**What this task involves**
Reproduce the records below in full and without edits, omitting images.

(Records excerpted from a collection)
********

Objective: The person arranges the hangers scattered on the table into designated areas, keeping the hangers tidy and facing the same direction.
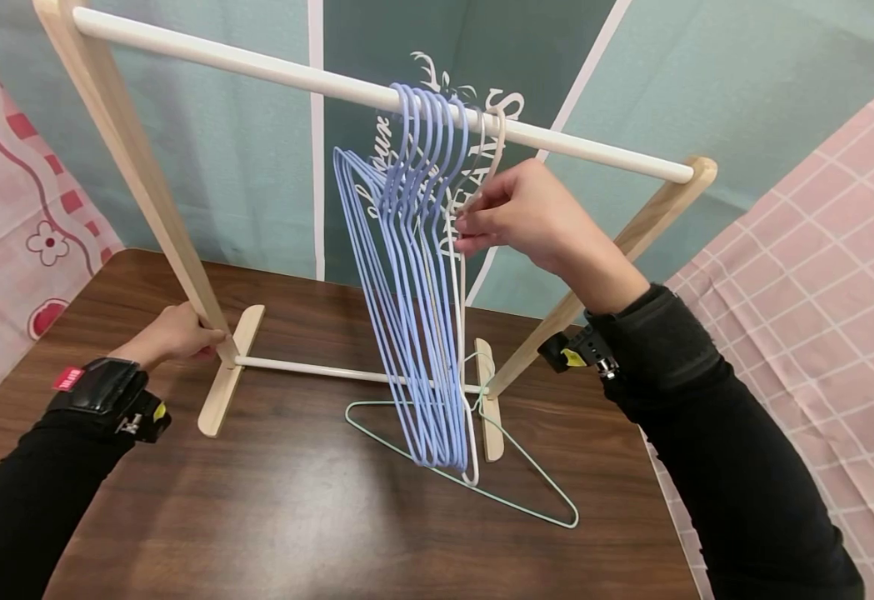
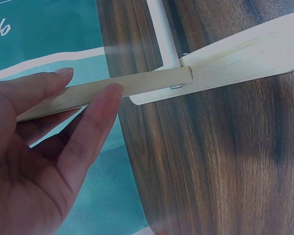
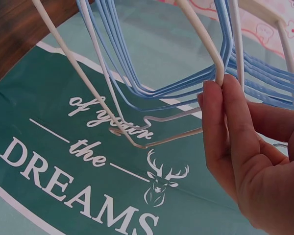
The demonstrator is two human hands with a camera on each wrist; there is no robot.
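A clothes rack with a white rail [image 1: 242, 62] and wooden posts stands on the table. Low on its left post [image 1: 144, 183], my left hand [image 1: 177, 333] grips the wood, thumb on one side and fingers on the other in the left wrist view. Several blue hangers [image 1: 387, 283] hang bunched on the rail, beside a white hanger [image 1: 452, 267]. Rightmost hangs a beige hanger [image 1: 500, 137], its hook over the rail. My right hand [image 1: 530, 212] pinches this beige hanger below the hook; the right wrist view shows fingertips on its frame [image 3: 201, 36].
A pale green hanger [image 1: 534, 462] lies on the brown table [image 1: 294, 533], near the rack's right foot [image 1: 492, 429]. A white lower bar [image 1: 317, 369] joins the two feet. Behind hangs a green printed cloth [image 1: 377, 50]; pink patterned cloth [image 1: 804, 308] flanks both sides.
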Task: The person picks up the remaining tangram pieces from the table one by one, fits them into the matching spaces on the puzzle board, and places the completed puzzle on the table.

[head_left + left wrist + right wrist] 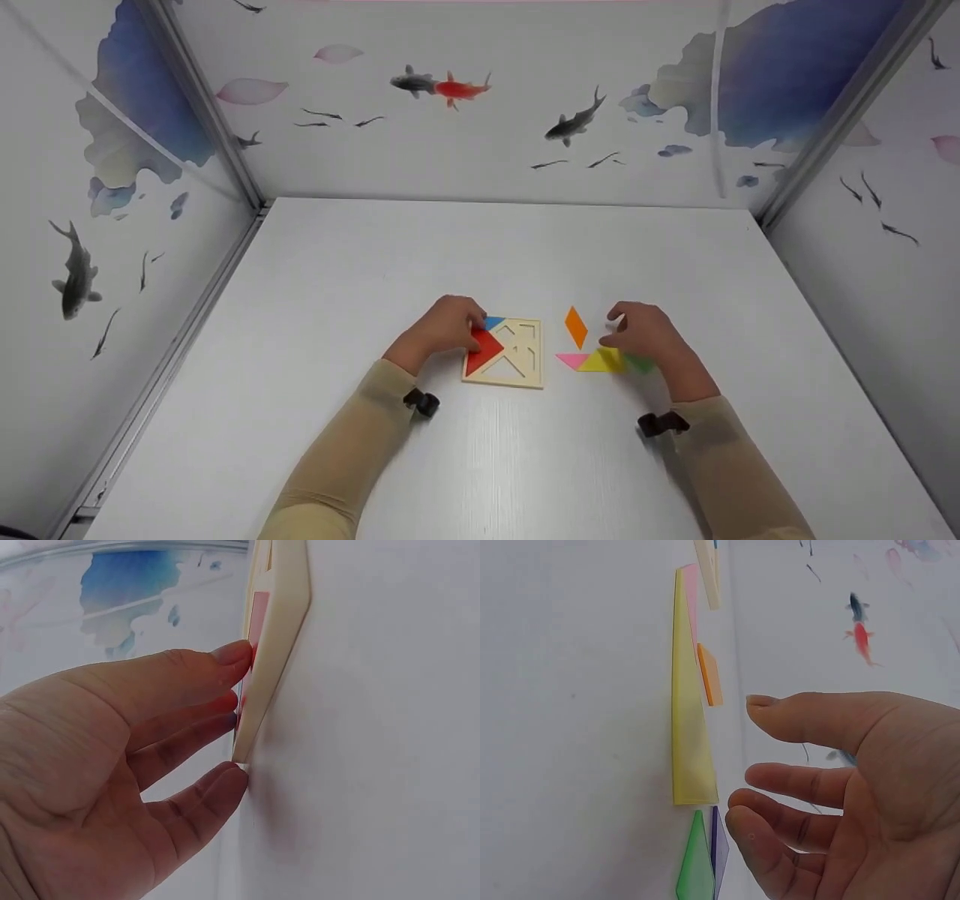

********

**Output of the task**
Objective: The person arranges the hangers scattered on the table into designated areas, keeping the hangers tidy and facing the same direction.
The demonstrator is two human hands with a camera on each wrist; there is no robot.
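A clothes rack with a white rail [image 1: 242, 62] and wooden posts stands on the table. Low on its left post [image 1: 144, 183], my left hand [image 1: 177, 333] grips the wood, thumb on one side and fingers on the other in the left wrist view. Several blue hangers [image 1: 387, 283] hang bunched on the rail, beside a white hanger [image 1: 452, 267]. Rightmost hangs a beige hanger [image 1: 500, 137], its hook over the rail. My right hand [image 1: 530, 212] pinches this beige hanger below the hook; the right wrist view shows fingertips on its frame [image 3: 201, 36].
A pale green hanger [image 1: 534, 462] lies on the brown table [image 1: 294, 533], near the rack's right foot [image 1: 492, 429]. A white lower bar [image 1: 317, 369] joins the two feet. Behind hangs a green printed cloth [image 1: 377, 50]; pink patterned cloth [image 1: 804, 308] flanks both sides.
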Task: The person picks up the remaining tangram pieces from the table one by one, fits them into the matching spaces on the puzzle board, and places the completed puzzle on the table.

[head_left + left wrist + right wrist] 

This answer requires nothing more.